In polarizing microscope observation, however magnetite lamellae are included in every sample in plagioclase, those are few in Abukuma gabbro and Tanzawa tonalite, but are a lot in Abukuma granite and Tanzawa gabbro. Notably, in some plagioclase, magnetite lamellae exist along zoning structure. In EPMA analysis, we found a positive correlation between anorthite content and Fe wt%, but there is no relation between the existence of magnetite lamellae and composition of plagioclase.

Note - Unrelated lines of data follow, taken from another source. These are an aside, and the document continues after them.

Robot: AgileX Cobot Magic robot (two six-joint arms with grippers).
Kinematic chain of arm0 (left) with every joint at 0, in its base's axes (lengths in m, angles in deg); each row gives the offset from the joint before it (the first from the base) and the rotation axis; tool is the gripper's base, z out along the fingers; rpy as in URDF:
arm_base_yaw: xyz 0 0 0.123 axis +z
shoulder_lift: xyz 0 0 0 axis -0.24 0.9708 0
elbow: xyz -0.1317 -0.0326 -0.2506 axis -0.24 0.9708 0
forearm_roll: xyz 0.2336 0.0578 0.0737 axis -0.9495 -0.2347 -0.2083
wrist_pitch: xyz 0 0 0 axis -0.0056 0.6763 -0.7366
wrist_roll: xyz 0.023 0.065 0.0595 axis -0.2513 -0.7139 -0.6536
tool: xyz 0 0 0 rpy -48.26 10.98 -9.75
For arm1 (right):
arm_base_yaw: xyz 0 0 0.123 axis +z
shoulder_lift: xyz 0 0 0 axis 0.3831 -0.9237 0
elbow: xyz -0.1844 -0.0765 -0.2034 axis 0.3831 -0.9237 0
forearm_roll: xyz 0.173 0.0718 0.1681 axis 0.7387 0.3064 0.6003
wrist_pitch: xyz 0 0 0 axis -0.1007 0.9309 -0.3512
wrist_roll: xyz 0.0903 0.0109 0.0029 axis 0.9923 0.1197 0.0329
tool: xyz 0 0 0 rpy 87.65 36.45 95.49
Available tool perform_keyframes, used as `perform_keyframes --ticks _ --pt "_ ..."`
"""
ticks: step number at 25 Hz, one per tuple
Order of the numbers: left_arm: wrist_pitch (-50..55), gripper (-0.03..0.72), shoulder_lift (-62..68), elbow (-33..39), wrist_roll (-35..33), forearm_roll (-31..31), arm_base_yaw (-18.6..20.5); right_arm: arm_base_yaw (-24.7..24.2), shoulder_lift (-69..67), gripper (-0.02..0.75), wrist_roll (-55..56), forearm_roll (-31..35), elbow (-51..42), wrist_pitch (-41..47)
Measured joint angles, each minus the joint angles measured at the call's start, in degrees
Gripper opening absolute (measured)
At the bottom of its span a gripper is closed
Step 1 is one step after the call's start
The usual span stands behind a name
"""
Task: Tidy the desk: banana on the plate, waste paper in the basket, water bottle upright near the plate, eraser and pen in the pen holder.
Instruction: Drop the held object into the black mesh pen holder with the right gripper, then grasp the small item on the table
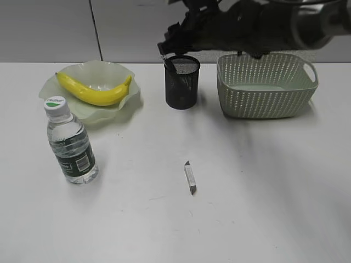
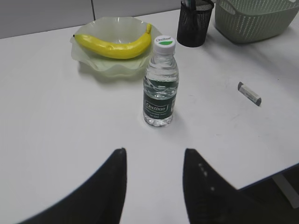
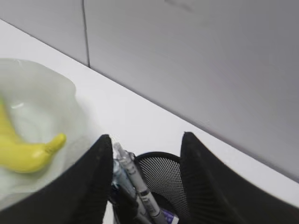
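Observation:
The yellow banana (image 1: 93,92) lies in the pale green plate (image 1: 109,112). In front of it the water bottle (image 1: 70,143) stands upright. My right gripper (image 3: 147,136) hangs open right over the black mesh pen holder (image 1: 182,85). Pens (image 3: 135,179) stand inside the holder and lean against the gripper's left finger. A small grey-and-white eraser (image 1: 190,178) lies on the desk (image 1: 263,192) at mid-front. My left gripper (image 2: 154,150) is open and empty, low over the desk in front of the bottle (image 2: 160,84). The waste paper is hidden or out of view.
The sage-green basket (image 1: 263,98) stands right of the pen holder at the back. The right arm (image 1: 247,27) reaches across above the basket. A grey wall closes the far edge of the desk.

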Motion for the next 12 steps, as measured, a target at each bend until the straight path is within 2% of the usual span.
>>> perform_keyframes --ticks 7,9,12 --pt "0.0 0.301 0.0 0.0 0.0 0.0 0.0 0.0 15.93 0.382 1.47 -3.79 0.0 18.91" --pt "0.0 0.301 0.0 0.0 0.0 0.0 0.0 0.0 20.75 0.382 6.2 -9.11 0.0 24.22" --pt "0.0 0.301 0.0 0.0 0.0 0.0 0.0 0.0 27.16 0.382 23.19 -27.21 0.03 33.97"
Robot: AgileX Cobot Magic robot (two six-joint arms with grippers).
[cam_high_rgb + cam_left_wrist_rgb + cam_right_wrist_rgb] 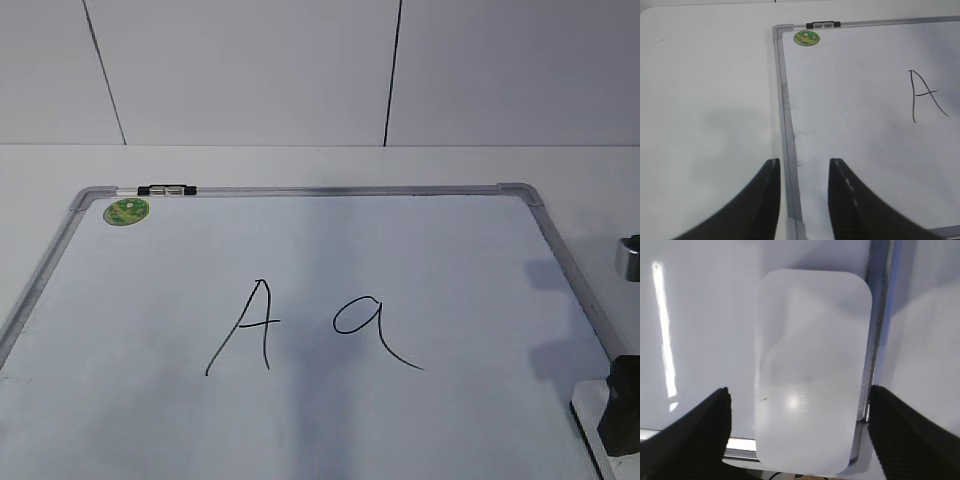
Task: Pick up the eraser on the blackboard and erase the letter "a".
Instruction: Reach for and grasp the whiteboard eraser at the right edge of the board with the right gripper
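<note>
Exterior view: the blackboard point(90, 300) lies flat on the white surface point(300, 165), filling most of the frame. The letter "a" point(372, 328) sits just right of centre, unerased, beside the capital "A" point(248, 325). The right pincer point(622, 405) shows at the lower right edge, by the board's near right corner, presumably because the eraser waits there.

Left wrist view: the left pincer point(802, 172) hangs open and empty at the bottom of the frame, its fingers either side of the board's left frame rail; it seems parked clear of the writing.

Right wrist view: the eraser point(810, 370) lies flat in the centre, against the board's frame. The right pincer's fingers point(700, 425) stand apart at lower left and lower right, straddling it without touching, placed for a grasp across its width.
</note>
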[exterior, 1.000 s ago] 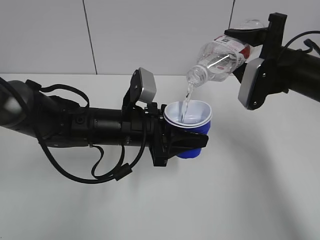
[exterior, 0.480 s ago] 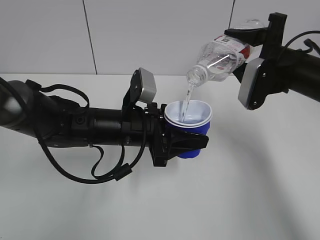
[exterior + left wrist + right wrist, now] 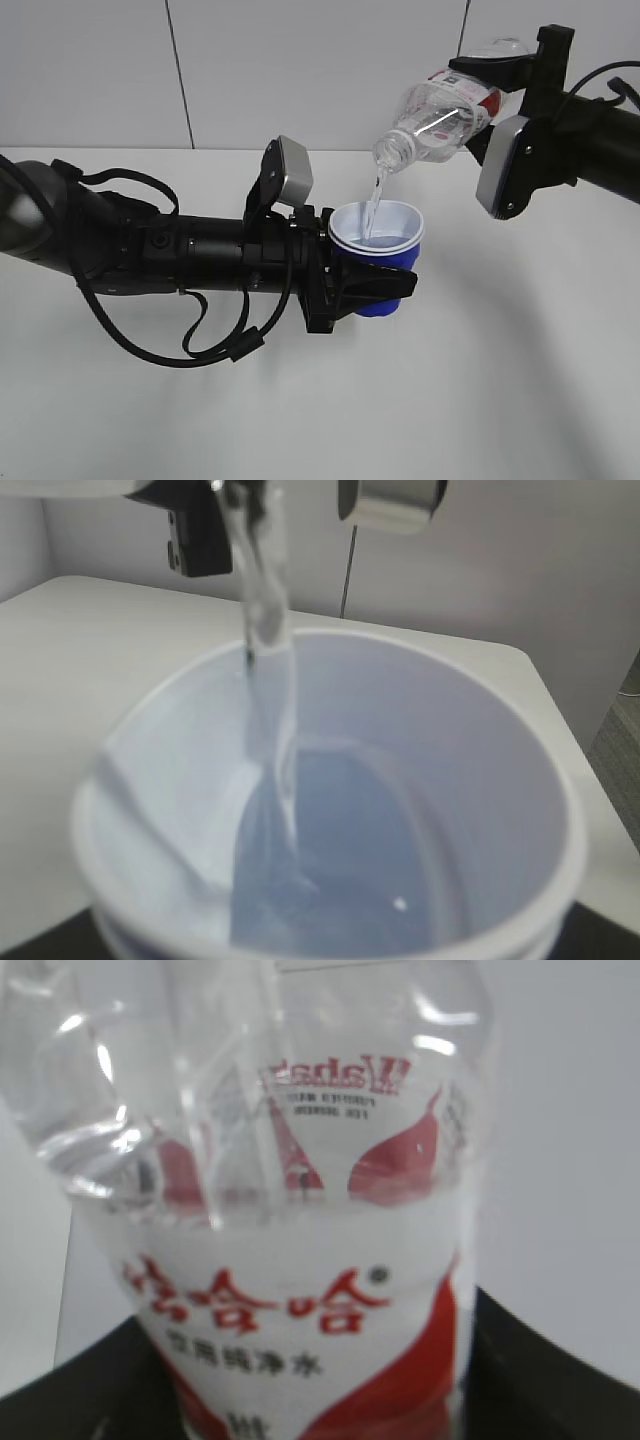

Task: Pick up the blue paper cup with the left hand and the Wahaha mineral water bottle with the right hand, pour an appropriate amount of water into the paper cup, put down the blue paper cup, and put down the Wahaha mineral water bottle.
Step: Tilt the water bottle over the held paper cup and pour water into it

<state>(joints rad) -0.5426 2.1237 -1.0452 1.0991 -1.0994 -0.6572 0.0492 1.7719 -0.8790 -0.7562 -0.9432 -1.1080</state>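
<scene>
The blue cup sits between the two fingers of the left gripper. The fingers squeeze its blue sides just below the white rim, so the cup is held up in the air above the white table, with its mouth pointing up. Inside the cup, a little pool of water lies at the bottom. A thin stream of water falls into it.

The stream comes from the bottle, which is up and to the right of the cup. The bottle is tipped over, with its open neck pointing down at the cup. The right gripper is closed around the bottle's body, near the red and white label.
</scene>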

All plagioclase we analyzed by EPMA contains Fe, 0.09~0.76wt%, and there is no correlation between magnetite lamellae and plagioclase composition. Furthermore, amount of magnetite lamellae within plagioclase in Tanzawa granite and Abukuma gabbro is less than those in Abukuma granite, but Fe concentration in that of Abukuma gabbro and Tanzawa granite is higher than that of Abukuma granite.Therefore, Fe concentration in plagioclase is not the main factor of magnetite lamellae formation. Also, one plagioclase crystal shows area with and without exsolution lamellae, their formation is not regulated by cooling rates. And moreover, since magnetite lamellae existence follows zoning structure, those existence is controlled by around situation of plagioclase during crystal growth as oxygen fugacity or Fe distribution to each crystal. Especially, oxygen fugacity relates Fe3+and Fe2+ ratio. Magnetite needs both Fe3+ and Fe2+ for its formation. It is necessary to investigate the Fe3+/Fe2+ ratio and distribution of Fe3+ to crystals.

Tarduno JA, Cottrell RD, Smirnov AV (2006) The paleomagnetism of single silicate crystals: recording geomagnetic field strength during mixed polarity intervals, superchrons, and inner core growth. Rev Geophys 44:RG1002
Tsunakawa H, Wakabayashi K, Mochizuki N, Yamamoto Y, Ishihara K, Hirata T, Takahashi F, Kazuhiro S (2009) Paleointensity study of the middle Cretaceous Iritono granite in northeast Japan: Implication for high field intensity of the Cretaceous normal superchron Physics of the Earth and Planetary Interiors 176 235–242.
Usui, Y., T. Shibuya, Y. Sawaki, and T. Komiya (2015) Rock magnetism of tiny exsolved magnetite in plagioclase from a Paleoarchean granitoid in the Pilbara craton, Geochem. Geophys. Geosyst. 16, 112–125.